About this exercise
Work out how many lines in the material below hold the word "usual". Write only the number.

Given material
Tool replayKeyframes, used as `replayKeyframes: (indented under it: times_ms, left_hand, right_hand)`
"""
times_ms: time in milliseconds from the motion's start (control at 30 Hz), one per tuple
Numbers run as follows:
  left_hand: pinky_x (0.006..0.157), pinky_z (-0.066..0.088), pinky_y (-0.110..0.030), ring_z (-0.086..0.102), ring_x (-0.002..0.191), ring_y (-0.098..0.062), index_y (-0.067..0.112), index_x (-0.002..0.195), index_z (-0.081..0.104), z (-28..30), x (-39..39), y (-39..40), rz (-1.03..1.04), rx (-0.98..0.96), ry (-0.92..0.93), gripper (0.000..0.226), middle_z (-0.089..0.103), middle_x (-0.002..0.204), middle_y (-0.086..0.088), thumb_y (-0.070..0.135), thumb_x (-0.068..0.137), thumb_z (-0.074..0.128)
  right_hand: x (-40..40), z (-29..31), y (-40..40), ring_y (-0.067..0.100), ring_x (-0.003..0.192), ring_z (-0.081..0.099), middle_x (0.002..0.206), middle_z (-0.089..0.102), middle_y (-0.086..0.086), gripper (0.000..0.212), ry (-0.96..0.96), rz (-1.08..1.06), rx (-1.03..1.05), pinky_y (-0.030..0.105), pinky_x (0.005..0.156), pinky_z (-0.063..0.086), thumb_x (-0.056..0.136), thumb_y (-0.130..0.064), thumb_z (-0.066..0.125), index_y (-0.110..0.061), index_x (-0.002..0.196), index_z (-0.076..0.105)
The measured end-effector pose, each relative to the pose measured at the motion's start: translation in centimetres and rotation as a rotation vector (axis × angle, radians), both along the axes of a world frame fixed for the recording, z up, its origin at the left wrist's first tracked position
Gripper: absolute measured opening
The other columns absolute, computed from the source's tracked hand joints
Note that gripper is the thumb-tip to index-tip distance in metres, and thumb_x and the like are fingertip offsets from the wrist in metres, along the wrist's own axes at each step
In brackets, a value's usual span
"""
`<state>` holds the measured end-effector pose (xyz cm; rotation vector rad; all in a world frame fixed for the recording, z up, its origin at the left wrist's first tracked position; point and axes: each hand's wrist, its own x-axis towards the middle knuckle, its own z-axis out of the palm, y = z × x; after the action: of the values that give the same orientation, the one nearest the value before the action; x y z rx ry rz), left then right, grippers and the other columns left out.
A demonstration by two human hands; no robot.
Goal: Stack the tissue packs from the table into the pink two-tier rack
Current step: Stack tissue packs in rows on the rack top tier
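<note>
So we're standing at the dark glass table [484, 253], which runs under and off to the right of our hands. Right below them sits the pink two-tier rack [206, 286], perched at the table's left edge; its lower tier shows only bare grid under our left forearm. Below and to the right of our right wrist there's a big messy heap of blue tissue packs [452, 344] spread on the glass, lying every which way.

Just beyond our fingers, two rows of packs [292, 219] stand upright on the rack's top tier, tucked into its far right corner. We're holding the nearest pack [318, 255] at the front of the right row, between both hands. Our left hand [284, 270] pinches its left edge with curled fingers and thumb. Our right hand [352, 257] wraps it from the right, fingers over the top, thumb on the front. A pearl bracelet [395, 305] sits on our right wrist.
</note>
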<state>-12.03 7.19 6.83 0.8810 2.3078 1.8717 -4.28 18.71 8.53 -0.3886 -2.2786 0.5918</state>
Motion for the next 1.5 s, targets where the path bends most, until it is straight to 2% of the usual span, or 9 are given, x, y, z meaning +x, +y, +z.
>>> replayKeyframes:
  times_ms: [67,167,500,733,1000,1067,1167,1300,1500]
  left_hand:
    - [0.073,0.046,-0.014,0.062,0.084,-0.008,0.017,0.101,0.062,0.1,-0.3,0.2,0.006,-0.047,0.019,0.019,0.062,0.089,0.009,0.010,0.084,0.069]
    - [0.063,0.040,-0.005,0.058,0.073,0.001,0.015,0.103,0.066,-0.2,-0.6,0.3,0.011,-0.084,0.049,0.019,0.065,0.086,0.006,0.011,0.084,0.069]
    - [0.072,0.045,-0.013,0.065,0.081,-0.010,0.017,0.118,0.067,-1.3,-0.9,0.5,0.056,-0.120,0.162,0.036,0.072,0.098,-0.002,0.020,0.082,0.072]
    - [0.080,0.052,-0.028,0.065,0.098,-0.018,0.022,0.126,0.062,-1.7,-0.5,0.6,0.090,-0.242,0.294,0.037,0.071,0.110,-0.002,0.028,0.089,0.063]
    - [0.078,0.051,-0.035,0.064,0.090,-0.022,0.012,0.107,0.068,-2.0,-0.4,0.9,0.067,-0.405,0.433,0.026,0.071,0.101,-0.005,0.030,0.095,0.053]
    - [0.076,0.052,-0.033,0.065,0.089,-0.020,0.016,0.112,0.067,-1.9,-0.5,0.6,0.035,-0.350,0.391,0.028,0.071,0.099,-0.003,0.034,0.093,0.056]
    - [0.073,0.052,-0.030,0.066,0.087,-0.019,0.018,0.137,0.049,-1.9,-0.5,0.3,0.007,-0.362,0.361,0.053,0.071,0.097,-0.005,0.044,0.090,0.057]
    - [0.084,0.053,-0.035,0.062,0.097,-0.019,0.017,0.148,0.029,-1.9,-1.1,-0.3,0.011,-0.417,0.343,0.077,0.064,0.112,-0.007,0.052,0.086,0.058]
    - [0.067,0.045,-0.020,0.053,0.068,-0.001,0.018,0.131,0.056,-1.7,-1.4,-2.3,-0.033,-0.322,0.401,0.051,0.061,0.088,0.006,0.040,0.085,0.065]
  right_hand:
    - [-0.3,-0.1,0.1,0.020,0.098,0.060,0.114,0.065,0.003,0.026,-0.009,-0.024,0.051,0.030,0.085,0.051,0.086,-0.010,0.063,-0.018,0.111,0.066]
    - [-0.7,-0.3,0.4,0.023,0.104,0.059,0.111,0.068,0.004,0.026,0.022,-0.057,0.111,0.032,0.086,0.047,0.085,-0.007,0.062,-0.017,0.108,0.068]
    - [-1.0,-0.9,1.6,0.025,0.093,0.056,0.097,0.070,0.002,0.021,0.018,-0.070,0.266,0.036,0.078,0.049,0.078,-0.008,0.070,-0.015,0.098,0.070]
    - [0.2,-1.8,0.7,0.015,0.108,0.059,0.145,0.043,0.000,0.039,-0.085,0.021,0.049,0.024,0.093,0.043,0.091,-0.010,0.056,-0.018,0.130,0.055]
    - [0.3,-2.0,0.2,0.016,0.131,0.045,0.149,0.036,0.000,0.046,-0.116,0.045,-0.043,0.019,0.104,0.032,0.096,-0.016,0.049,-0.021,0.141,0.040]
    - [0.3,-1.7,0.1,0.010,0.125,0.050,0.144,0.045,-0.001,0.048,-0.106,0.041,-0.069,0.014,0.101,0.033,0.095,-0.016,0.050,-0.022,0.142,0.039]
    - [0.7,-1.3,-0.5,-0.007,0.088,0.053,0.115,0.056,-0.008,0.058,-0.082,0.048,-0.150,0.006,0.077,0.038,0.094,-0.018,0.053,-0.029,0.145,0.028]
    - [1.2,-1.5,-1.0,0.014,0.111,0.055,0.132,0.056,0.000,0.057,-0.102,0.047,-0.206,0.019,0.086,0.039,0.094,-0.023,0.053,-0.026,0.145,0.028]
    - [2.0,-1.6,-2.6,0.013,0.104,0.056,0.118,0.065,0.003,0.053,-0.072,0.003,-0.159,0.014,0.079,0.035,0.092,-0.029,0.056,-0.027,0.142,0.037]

Finished exercise
2